Clark could see the cruel moment that Lewis woke to his reality—his face draining at Clark’s solemnity, as he remembered: William Clark had a wife. But still, Lewis tried for a temptation, pushing off the furs and rolling his hips subtly as he repositioned himself. A small move that once could (still did) inspire a mad desire in Clark, but tonight he could block against it.
“I … I’ve had a dream.”
A wife; always it would grate at him, and so Lewis would be biting, cruel as his waking to his lover (his former lover). “And so you felt compelled to wake me at—God, what time is it, even?—to inform me of this fact? Congratulations, Billy. You have had a dream.”
“No, listen, Meriwether, this is important—“
“Who are you now, pray tell? Joseph, with a brigadier general’s coat for your robe of many colors? Do your dreams predict the future, sir? Will your family raise you up and bow before you? Your wife, will she worship you?” Lewis’s soft voice, growing huskier with clear intention: “Will I fall to my knees before you, Billy?”
A moment of silence as they looked at each other, then Clark took a breath and spoke on. “I’ve had a dream. And in this dream, fire was set to my bed, and my wife burned on it, and you watched all the while without trying to save her, without moving, even.”
Lewis propped himself up on his elbows and stared into the flame of the sputtering in silence.
“Say something, Meriwether.”
“What do you want me to say, Billy? It was a dream.”
“Yes, but, I-I’m not sure. I suppose I want some kind of reassurance, some kind of promise that something like this could never happen.”
“Reassurance? A promise?” A disbelieving scoff. “What, that I won’t set fire to your wife? Very well, then. I swear I won’t set fire to your wife.”
To be able to snap back was a pleasure. “For God’s sake, you’re not taking this seriously!”
“Of course I’m not taking this seriously, it was a fucking dream.”
“It bothered me. Is that so difficult to understand?”
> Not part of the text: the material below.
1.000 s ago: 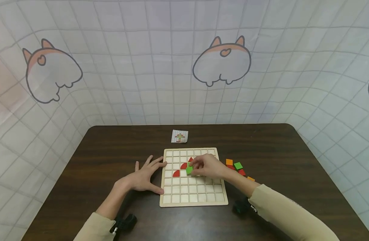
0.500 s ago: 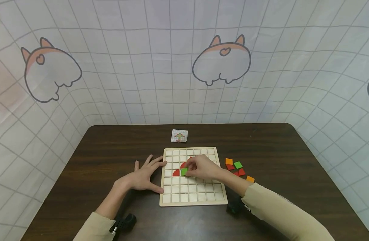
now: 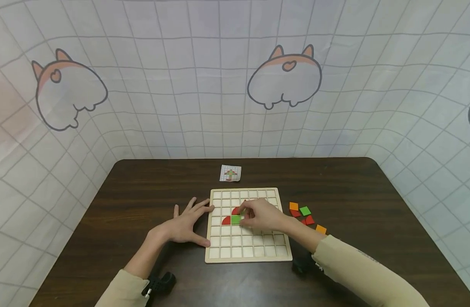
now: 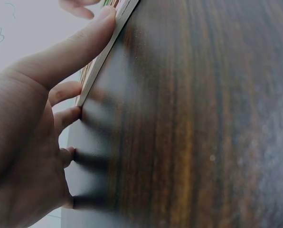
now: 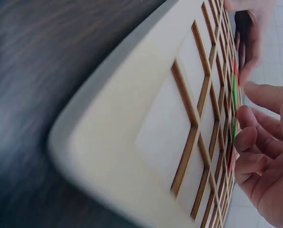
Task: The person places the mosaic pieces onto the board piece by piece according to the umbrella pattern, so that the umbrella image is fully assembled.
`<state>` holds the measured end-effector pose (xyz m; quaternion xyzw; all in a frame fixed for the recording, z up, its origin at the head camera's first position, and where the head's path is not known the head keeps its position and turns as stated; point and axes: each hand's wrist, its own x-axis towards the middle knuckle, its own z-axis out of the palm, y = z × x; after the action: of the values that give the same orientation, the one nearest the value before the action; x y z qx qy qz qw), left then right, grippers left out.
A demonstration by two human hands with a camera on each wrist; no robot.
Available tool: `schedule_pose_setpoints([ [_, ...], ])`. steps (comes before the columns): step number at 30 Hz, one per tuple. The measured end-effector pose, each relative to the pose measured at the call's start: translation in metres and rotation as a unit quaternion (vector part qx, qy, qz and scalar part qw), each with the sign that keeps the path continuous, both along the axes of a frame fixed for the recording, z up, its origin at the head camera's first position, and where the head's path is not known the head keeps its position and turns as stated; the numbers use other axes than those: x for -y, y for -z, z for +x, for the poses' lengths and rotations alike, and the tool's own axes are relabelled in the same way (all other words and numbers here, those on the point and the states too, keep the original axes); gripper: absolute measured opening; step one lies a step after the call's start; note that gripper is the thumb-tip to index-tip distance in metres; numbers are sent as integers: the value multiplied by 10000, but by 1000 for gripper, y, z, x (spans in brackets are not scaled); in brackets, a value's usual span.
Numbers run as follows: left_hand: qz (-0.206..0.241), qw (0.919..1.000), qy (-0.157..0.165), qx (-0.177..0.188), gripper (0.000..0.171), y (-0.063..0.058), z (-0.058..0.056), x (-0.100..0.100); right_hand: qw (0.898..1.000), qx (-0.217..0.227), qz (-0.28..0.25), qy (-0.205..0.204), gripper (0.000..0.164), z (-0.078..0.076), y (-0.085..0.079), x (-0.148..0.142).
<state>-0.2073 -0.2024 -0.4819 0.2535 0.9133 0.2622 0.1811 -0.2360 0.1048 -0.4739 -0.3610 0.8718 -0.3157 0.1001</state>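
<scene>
A wooden grid board [image 3: 250,259] lies on the table. My left hand [image 3: 183,226] is spread along its left edge, thumb and a fingertip touching the rim. Over the board's middle, my right hand [image 3: 263,215] has thumb and index finger apart, beside a green square tile [image 3: 235,219] lying in a cell. In the right wrist view, the thumb [image 5: 265,96] is close to the green tile, and nothing shows pinched. Left of the green tile sits a red quarter-round tile [image 3: 226,220]; another red tile [image 3: 235,210] is just above. The right hand partly hides other pieces.
Right of the board lie loose tiles: an orange square [image 3: 293,206], a green square [image 3: 305,211], several red pieces [image 3: 309,219] and another orange tile [image 3: 321,229]. A small pattern card [image 3: 230,173] lies behind the board. Patterned cloth hangs beyond the dark table [image 3: 162,179].
My right hand has moved the green tile left into the cell beside the red quarter-round, then let go of it. My left hand keeps its place at the board's edge.
</scene>
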Motion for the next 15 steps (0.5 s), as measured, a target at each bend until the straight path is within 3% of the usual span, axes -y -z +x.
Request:
schedule_pose_setpoints([
  [6,-22,10000,-51,47,103,0,1,-1,9994,37,-328,65,10,-3,-2,-30],
  [15,-82,9999,-116,23,103,-3,1,-3,9959,270,-309,812,16,-14,-7,-76],
])
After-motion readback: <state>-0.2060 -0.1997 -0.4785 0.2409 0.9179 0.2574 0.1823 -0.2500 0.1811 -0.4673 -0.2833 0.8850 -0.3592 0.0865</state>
“Why should it? You are well aware that I don’t care much for your child-bride.”
“Go to hell.“ Unexpected to even him, Clark was hissing under his voice, suddenly furious, hands on Lewis’s shoulders and shoving him back to the floor, one hand slipping lightly to his throat.
The lean man’s body responded, hips lifting off the floor, eyes closing as he pressed his throat into Clark’s hand with something approaching tenderness. Hushed words escaped Lewis’s lips like a sudden onset of rain, like a desperate prayer. “Oh God, yes, treat me rough, what will you do to me, Captain Clark?”
Clark recoiled like he had been slapped.
“No, don’t stop.”
“Meriwether—“
“You could take me, right here, right now, your precious Julia would never know.”
“Please, stop this.”
“Why? You know that you want this, too. It’s been too long, hasn’t it, Billy?”
“I’m not joking.”
“Neither am I.” His hand was on Clark’s chest, trailing down his softening abs, his stomach, lower— Clark pushed his hand away.
“I said, stop it.”
“Be honest with me, Will,” his wife’s nickname for him, said with poison, “why did you come here tonight? What do you expect from me?”
“Reassurance.”
“You really woke me up in the middle of the fucking night for reassurance that I won’t set your wife on fire?”
“Yes. No. I’m not sure.”
Lewis watched him, the man trying to figure himself out.
“I was … worried. I was angry with you, for nothing that you’ve yet done wrong.”
“It was a dream, Billy.”
“It felt real.”
“You wanted comfort.”
“ … perhaps.”
“Well, I have none to offer you.” Lewis pulled the robe back over his body and lay on his side, preparing to go back to sleep. “But I have one last thing to say. I just want you to think about this, Billy Clark—you had a bad dream. You woke from it, anxious, worried, angry; you sought comfort. But did you wake your wife, the one sleeping next to you, the one your dream was about, the woman? No. You got out of bed, you came through the cold to find me. Why do you think that is?”
At the door Clark blew out the candle.